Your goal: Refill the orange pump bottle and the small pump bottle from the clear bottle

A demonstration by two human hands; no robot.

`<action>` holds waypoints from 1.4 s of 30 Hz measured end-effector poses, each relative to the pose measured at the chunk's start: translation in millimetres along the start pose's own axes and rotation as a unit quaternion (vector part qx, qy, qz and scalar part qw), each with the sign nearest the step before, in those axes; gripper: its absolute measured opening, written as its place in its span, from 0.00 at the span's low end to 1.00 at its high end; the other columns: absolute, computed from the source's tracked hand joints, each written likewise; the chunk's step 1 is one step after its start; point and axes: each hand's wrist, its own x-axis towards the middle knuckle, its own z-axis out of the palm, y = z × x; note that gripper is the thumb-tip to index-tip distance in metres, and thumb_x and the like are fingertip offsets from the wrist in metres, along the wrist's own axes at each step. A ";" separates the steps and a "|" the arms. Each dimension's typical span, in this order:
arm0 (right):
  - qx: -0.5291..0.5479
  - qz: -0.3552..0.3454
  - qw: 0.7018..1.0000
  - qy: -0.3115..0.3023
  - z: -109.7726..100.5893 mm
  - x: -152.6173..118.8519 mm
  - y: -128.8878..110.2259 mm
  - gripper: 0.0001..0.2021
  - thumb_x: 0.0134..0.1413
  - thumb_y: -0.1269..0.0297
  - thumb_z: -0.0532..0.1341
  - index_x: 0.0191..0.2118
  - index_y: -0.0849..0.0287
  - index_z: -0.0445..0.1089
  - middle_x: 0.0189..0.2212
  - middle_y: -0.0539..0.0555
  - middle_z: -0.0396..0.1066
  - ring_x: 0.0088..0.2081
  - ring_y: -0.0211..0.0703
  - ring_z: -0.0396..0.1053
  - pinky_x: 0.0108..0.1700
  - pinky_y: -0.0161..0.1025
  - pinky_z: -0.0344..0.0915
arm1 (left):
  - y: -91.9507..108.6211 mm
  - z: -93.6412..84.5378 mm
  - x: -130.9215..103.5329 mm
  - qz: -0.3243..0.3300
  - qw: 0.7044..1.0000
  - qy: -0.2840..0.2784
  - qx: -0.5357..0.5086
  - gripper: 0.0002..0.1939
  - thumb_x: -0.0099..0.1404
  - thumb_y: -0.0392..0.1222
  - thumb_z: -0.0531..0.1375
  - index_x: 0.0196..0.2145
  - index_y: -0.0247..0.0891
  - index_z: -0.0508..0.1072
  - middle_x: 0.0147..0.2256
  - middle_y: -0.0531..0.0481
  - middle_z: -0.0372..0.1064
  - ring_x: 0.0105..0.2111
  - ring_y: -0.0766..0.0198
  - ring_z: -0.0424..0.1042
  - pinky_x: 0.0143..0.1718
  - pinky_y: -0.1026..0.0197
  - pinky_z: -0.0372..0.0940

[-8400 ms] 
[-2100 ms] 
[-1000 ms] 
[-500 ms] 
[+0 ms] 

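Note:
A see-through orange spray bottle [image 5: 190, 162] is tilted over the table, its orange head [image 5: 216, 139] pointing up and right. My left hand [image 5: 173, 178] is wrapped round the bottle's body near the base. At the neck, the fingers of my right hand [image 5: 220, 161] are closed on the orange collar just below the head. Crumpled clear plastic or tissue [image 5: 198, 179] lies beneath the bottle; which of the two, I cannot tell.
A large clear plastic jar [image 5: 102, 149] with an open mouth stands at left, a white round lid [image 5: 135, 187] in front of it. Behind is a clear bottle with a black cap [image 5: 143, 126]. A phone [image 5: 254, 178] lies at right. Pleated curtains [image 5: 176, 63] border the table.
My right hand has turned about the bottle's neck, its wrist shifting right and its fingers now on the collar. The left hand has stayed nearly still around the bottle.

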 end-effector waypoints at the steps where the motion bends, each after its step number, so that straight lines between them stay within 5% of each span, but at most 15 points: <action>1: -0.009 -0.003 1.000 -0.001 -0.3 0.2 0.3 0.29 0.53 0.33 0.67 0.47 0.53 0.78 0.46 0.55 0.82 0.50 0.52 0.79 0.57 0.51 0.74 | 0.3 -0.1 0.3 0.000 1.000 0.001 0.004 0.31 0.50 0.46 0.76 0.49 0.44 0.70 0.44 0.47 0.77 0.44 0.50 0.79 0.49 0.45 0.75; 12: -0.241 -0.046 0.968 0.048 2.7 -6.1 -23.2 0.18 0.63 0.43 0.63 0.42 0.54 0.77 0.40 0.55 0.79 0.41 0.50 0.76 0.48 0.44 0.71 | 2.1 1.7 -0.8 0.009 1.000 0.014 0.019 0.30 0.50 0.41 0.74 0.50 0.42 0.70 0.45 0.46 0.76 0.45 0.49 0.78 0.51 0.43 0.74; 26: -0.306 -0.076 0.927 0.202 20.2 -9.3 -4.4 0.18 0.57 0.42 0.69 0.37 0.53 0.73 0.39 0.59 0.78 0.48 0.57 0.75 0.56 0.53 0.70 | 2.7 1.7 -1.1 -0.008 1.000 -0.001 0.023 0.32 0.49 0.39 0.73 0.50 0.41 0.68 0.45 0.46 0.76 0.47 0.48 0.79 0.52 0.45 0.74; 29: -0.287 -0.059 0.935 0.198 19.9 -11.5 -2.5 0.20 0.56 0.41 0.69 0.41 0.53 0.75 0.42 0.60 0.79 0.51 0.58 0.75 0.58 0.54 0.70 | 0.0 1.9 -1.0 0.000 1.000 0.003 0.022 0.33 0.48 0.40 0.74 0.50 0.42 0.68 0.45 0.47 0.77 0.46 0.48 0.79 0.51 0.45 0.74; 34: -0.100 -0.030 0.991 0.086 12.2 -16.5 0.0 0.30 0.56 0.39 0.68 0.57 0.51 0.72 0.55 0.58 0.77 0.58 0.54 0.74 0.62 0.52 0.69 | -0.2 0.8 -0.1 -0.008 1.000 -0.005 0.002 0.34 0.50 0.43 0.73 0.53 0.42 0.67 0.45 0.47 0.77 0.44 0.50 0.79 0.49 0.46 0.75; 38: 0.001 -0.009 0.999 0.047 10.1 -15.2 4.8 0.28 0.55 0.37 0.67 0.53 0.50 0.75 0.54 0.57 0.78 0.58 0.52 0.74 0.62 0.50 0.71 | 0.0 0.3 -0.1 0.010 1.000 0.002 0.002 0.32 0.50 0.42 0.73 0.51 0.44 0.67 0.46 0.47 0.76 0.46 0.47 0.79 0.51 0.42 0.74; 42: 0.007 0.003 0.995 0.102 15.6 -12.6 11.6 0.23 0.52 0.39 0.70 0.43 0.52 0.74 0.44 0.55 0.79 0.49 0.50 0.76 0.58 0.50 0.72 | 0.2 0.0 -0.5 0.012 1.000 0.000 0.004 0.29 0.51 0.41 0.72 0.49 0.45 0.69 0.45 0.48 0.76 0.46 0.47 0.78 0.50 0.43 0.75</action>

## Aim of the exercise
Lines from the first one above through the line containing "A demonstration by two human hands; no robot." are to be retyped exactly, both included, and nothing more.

## Solved problem
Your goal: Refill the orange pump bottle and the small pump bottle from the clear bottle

A demonstration by two human hands; no robot.

The exercise requires nothing more than what has been given.